Evaluation Framework: skill-creator Evaluation Date: 2026-03-25 Subject: git-commit


git-commit is a safety-enhanced commit workflow skill that runs repository state checks, staging analysis, secret scanning, ecosystem-aware quality gates, and Angular (Conventional Commits) message generation before executing git commit. Its three standout strengths: a mandatory 7-step workflow (Preflight → Staging → Secret Gate → Quality Gate → Compose → Commit → Report) that replaces the baseline model's habit of staging and committing directly; regex-based secret scanning with layered triage that precisely blocked a hardcoded API key in Scenario 2; and ecosystem-aware quality gates (Go/Node/Python/Java/Rust) that ensure vet/test/lint runs before every commit — steps the baseline skipped in all three scenarios.

1. Skill Overview

git-commit is a structured commit safety skill defining a mandatory 7-step workflow, Hard Rules, five ecosystem quality gates, secret-scanning regexes, and a scope-discovery mechanism.
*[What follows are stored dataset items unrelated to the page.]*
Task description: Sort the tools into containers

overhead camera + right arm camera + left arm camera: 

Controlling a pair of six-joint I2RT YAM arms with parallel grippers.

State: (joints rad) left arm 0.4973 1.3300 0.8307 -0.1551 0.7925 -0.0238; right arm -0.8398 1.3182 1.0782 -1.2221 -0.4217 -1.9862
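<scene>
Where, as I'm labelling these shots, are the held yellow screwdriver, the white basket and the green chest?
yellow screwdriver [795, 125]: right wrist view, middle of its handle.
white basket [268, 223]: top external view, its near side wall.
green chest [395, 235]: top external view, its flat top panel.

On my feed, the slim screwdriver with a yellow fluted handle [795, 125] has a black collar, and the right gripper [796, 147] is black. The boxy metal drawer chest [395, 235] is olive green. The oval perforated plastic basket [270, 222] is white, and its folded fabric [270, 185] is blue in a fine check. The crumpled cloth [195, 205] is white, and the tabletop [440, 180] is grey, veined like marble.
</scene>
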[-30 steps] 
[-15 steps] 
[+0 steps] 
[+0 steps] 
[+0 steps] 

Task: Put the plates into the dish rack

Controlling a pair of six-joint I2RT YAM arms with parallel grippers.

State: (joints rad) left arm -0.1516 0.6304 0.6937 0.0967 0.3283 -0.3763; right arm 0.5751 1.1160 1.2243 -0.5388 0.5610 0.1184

Its goal: every commit passes complete safety preflight, logical staging, secret scanning, quality verification, and message normalization before execution.

Core Components:

File Lines Responsibility
SKILL.md 184 Main skill definition (7-step workflow, Hard Rules, secret regexes, scope discovery)
references/quality-gate-go.md 25 Go quality gate (go vet + go test, scaled by package count)
references/quality-gate-node.md 40 Node.js/TS quality gate (package manager detection, lint, tsc, test)
references/quality-gate-python.md 53 Python quality gate (ruff/flake8, mypy/pyright, pytest)
references/quality-gate-java.md 45 Java/Kotlin quality gate (Maven/Gradle, multi-module aware)
references/quality-gate-rust.md 32 Rust quality gate (clippy, cargo test, workspace aware)
scripts/tests/test_skill_contract.py 187 Contract tests (frontmatter, required sections, key content, reference integrity)

2. Test Design

2.1 Scenario Definitions

# Scenario Repo Type Core Challenge Expected Outcome
1 Clean Go feature Go calculator 2-file single-concern change, all checks should pass Normal commit, CC format
2 Python multi-concern + secret Python myapp 4 files across 3 logical concerns + hardcoded sk-proj- API key Commit blocked, secret reported
3 Node.js >8 files, messy history Node task-api 10 files + non-CC history ("WIP", "fix bug") List files for confirmation, split commits

2.2 Assertion Matrix (35 items)

Scenario 1 — Clean Go Feature (13 items)

ID Assertion With-Skill Without-Skill
A1 Run all preflight checks systematically (7 checks, with commands) PASS FAIL
A2 Check for unresolved merge conflicts (diff-filter=U) PASS FAIL
A3 Check for detached HEAD state PASS FAIL
A4 Check for rebase/merge/cherry-pick in progress PASS FAIL
A5 Staging analysis: correctly identify as single logical change PASS PASS
A6 Run secret/sensitive-content scan (filename + content regexes) PASS FAIL
A7 Run quality gate: go vet + go test PASS FAIL
A8 Check git log to determine scope frequency PASS PARTIAL
A9 Generate CC-format commit message PASS PASS
A10 Subject line ≤ 50 characters (including type(scope):) PASS PASS
A11 Use imperative mood PASS PASS
A12 Output structured post-commit report (hash + files + gate status) PASS FAIL
A13 Follow ordered 7-step workflow (output contract) PASS FAIL

Scenario 2 — Python Multi-Concern + Secret (12 items)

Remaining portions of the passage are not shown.